- EXERCISE
As you reproduce every line below, keep it exactly as written and leave out the images.

-=-=-=-=-

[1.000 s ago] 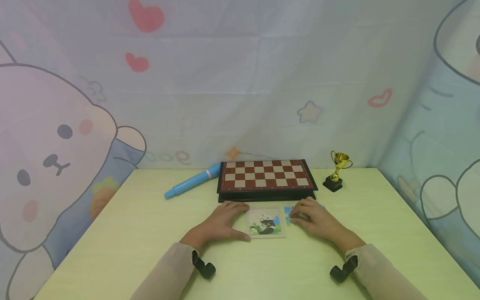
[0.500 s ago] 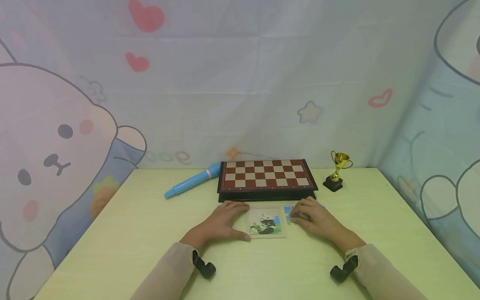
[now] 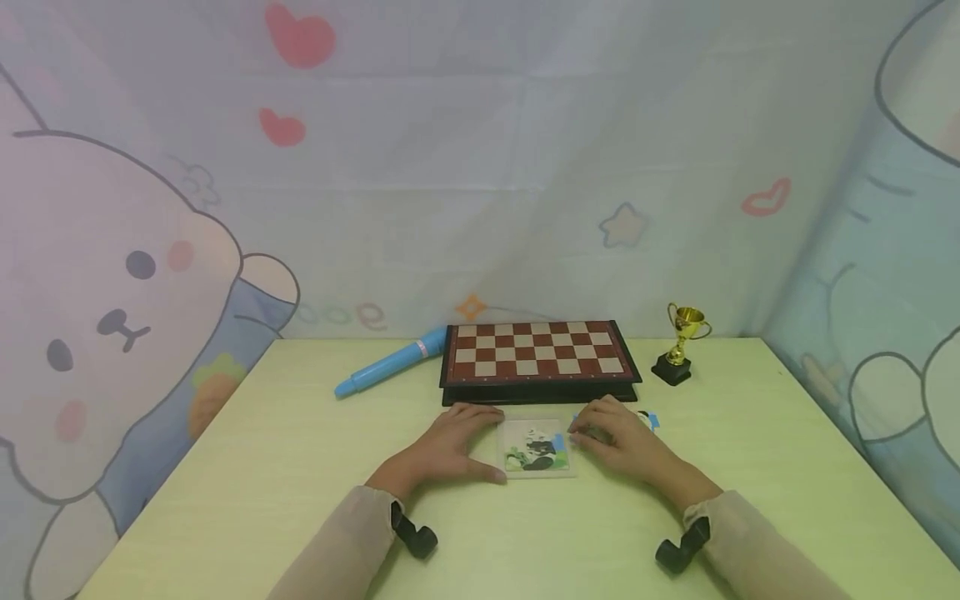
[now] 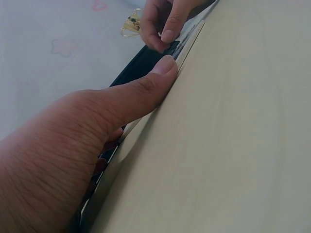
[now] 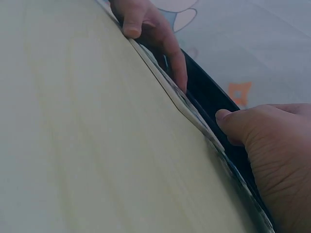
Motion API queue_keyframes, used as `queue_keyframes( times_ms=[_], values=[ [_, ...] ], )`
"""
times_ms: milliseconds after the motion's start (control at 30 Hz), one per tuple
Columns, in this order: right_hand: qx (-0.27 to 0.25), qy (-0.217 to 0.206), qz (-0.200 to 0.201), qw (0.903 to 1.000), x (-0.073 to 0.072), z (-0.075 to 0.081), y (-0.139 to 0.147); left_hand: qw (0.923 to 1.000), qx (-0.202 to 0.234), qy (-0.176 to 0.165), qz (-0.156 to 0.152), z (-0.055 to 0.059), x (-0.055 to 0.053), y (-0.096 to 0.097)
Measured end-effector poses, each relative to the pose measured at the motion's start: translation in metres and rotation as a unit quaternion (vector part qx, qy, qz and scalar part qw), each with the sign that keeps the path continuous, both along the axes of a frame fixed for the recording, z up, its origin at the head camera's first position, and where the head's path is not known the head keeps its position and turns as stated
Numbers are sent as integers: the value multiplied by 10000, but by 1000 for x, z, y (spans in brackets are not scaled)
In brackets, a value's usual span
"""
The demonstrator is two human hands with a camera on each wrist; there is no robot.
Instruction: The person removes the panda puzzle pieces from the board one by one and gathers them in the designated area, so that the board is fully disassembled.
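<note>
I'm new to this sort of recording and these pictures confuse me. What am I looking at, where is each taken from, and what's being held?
There is no robot: you see a person's left hand and right hand, both bare. The wide picture comes from a camera on the head; the two tilted close-ups come from cameras worn on the wrists.

On the pale table lie a partly filled puzzle frame, loose puzzle pieces partly hidden by the right hand, a checkered board, a blue pen-shaped object and a gold trophy.

The left hand grips the frame's left side. The right hand is by its right edge; whether its fingers hold a piece is unclear.
</note>
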State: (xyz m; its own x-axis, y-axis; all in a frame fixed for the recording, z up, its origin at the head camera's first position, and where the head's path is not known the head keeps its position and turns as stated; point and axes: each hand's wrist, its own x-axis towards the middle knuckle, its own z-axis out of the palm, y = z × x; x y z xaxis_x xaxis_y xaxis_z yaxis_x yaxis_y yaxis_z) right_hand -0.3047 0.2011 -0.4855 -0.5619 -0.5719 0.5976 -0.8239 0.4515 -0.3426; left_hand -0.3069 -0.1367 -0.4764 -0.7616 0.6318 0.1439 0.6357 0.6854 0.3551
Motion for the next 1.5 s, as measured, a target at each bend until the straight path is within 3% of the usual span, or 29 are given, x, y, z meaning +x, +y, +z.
queue_keyframes(
  times_ms=[233,400,600,1200,1300,1500],
  values=[
    [354,-200,-124,9991,0,3,-39,10000,-66,27,-5,0,2,2],
    [703,-16,-321,9970,-3,3,-55,9999,-125,28,-16,1,2,3],
    [1062,83,-770,9913,-5,1,-54,9999,-45,100,-59,3,2,3],
    [1083,-258,-783,9907,-5,2,-54,9998,-162,124,21,0,0,2],
    [1054,-416,-798,9903,-5,3,-54,9999,-128,95,15,1,0,2],
    [800,-1137,-677,9880,-1,6,-54,10000,-85,44,21,1,1,2]
  ],
)
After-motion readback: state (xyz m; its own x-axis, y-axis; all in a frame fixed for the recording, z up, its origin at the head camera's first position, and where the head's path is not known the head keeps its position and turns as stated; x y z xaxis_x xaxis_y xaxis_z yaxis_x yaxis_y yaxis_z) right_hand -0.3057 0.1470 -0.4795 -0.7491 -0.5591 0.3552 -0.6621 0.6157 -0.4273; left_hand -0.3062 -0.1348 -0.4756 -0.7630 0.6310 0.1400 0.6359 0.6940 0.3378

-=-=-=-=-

- SOLUTION TO THIS EXERCISE
[1.000 s ago] 
[0.500 s ago] 
[now] 
[now] 
[now] 
Motion API queue_keyframes, used as `queue_keyframes( times_ms=[_], values=[ [_, ...] ], )`
"""
times_ms: milliseconds after the motion's start (control at 30 Hz), one per tuple
Columns, in this order: right_hand: qx (-0.27 to 0.25), qy (-0.217 to 0.206), qz (-0.200 to 0.201), qw (0.903 to 1.000), x (-0.073 to 0.072), z (-0.075 to 0.081), y (-0.139 to 0.147); left_hand: qw (0.923 to 1.000), qx (-0.202 to 0.234), qy (-0.176 to 0.165), qz (-0.156 to 0.152), z (-0.055 to 0.059), x (-0.055 to 0.053), y (-0.096 to 0.097)
Measured end-effector poses, each relative to the pose measured at the motion's start: translation in metres and rotation as a unit quaternion (vector part qx, qy, qz and scalar part qw), each with the sign that keeps the path continuous, both along the axes of a frame fixed for the recording, z up, its origin at the head camera's first position, and where the head's path is not known the head keeps its position and turns as stated
Numbers are sent as integers: the value multiplied by 10000, but by 1000 for x, z, y (spans in brackets are not scaled)
In brackets, a value's usual span
"""
The demonstrator is two human hands with a camera on each wrist; there is no robot.
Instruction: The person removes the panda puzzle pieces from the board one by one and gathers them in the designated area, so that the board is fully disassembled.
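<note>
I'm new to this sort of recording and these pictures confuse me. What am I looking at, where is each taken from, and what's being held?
There is no robot: you see a person's left hand and right hand, both bare. The wide picture comes from a camera on the head; the two tilted close-ups come from cameras worn on the wrists.

On the pale table lie a partly filled puzzle frame, loose puzzle pieces partly hidden by the right hand, a checkered board, a blue pen-shaped object and a gold trophy.

The left hand grips the frame's left side. The right hand is by its right edge; whether its fingers hold a piece is unclear.
</note>
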State: (xyz m; its own x-axis, y-axis; all in a frame fixed for the recording, z up, its origin at the head camera's first position, and where the head's path is not known the head keeps its position and turns as stated; point and axes: each hand's wrist, its own x-axis towards the middle knuckle, its own z-axis out of the palm, y = z × x; x y z xaxis_x xaxis_y xaxis_z yaxis_x yaxis_y yaxis_z) right_hand -0.3047 0.2011 -0.4855 -0.5619 -0.5719 0.5976 -0.8239 0.4515 -0.3426; left_hand -0.3069 -0.1367 -0.4764 -0.7616 0.6318 0.1439 0.6357 0.6854 0.3551
Motion for the next 1.5 s, as measured, a target at each bend until the straight path is within 3% of the usual span, or 29 are given, x, y, z meaning +x, +y, +z.
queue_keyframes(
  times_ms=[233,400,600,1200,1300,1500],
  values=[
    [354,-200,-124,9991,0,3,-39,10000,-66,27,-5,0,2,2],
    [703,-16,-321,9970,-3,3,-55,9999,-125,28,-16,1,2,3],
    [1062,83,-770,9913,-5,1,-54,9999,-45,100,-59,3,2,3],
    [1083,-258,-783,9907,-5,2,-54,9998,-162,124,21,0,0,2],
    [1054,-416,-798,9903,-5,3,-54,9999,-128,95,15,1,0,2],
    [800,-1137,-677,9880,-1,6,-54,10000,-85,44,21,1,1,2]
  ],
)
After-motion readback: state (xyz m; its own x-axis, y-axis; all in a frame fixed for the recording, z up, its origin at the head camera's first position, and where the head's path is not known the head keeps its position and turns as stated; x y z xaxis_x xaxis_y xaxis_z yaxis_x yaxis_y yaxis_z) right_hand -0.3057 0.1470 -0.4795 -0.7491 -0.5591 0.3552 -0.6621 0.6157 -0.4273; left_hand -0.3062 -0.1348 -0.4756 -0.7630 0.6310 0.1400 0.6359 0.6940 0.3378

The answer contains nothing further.